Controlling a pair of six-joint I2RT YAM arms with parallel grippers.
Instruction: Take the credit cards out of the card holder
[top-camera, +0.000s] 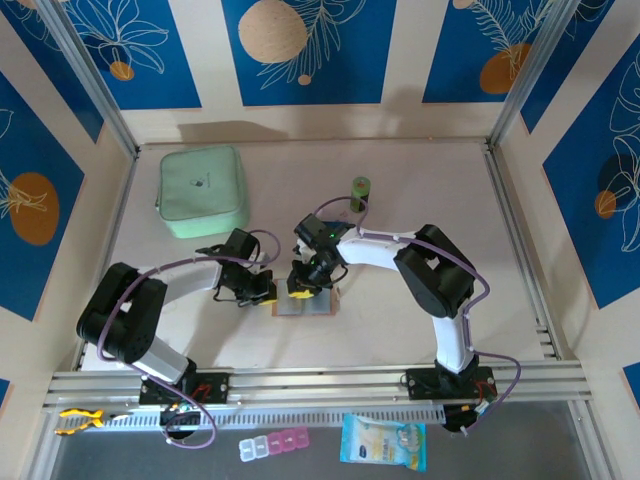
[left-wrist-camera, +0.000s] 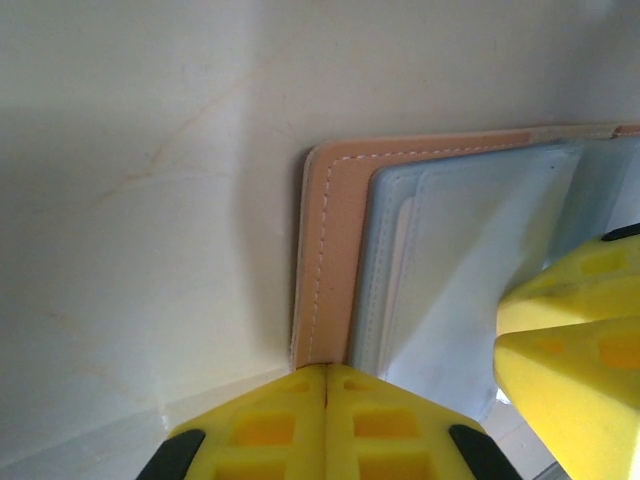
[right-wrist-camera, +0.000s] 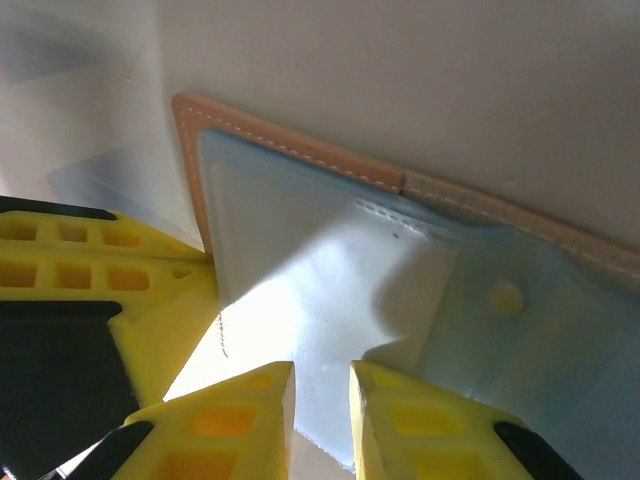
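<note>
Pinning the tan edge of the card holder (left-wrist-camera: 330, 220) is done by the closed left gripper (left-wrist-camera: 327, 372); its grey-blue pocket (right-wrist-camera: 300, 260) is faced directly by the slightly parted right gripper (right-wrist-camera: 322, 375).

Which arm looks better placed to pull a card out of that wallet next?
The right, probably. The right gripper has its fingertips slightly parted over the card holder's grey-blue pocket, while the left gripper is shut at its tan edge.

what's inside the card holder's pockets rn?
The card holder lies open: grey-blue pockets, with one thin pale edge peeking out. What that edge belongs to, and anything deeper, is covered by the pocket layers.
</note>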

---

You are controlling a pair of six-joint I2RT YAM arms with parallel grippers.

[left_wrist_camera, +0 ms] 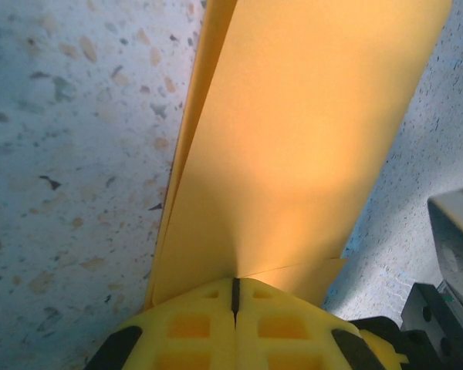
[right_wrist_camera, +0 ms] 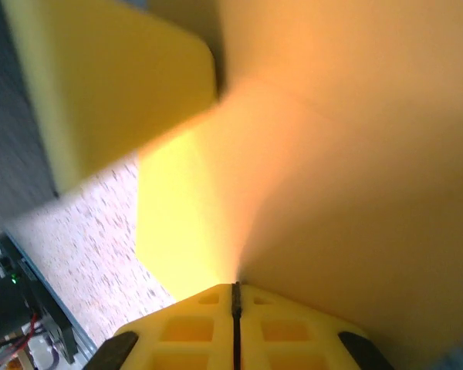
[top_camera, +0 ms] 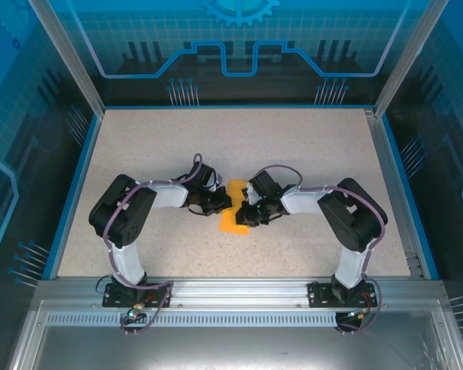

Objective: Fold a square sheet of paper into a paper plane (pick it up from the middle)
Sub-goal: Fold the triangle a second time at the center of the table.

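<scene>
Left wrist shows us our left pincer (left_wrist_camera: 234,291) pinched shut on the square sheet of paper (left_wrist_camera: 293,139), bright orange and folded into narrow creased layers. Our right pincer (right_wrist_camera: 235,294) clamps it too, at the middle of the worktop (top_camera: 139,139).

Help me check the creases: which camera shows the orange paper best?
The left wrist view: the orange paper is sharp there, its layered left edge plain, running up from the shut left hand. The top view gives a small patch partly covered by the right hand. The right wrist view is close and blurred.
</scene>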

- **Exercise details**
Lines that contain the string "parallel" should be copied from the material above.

- **Response to the exercise**
Controlling a pair of six-joint I2RT YAM arms with parallel grippers.
You are controlling a pair of six-joint I2RT YAM arms with parallel grippers.

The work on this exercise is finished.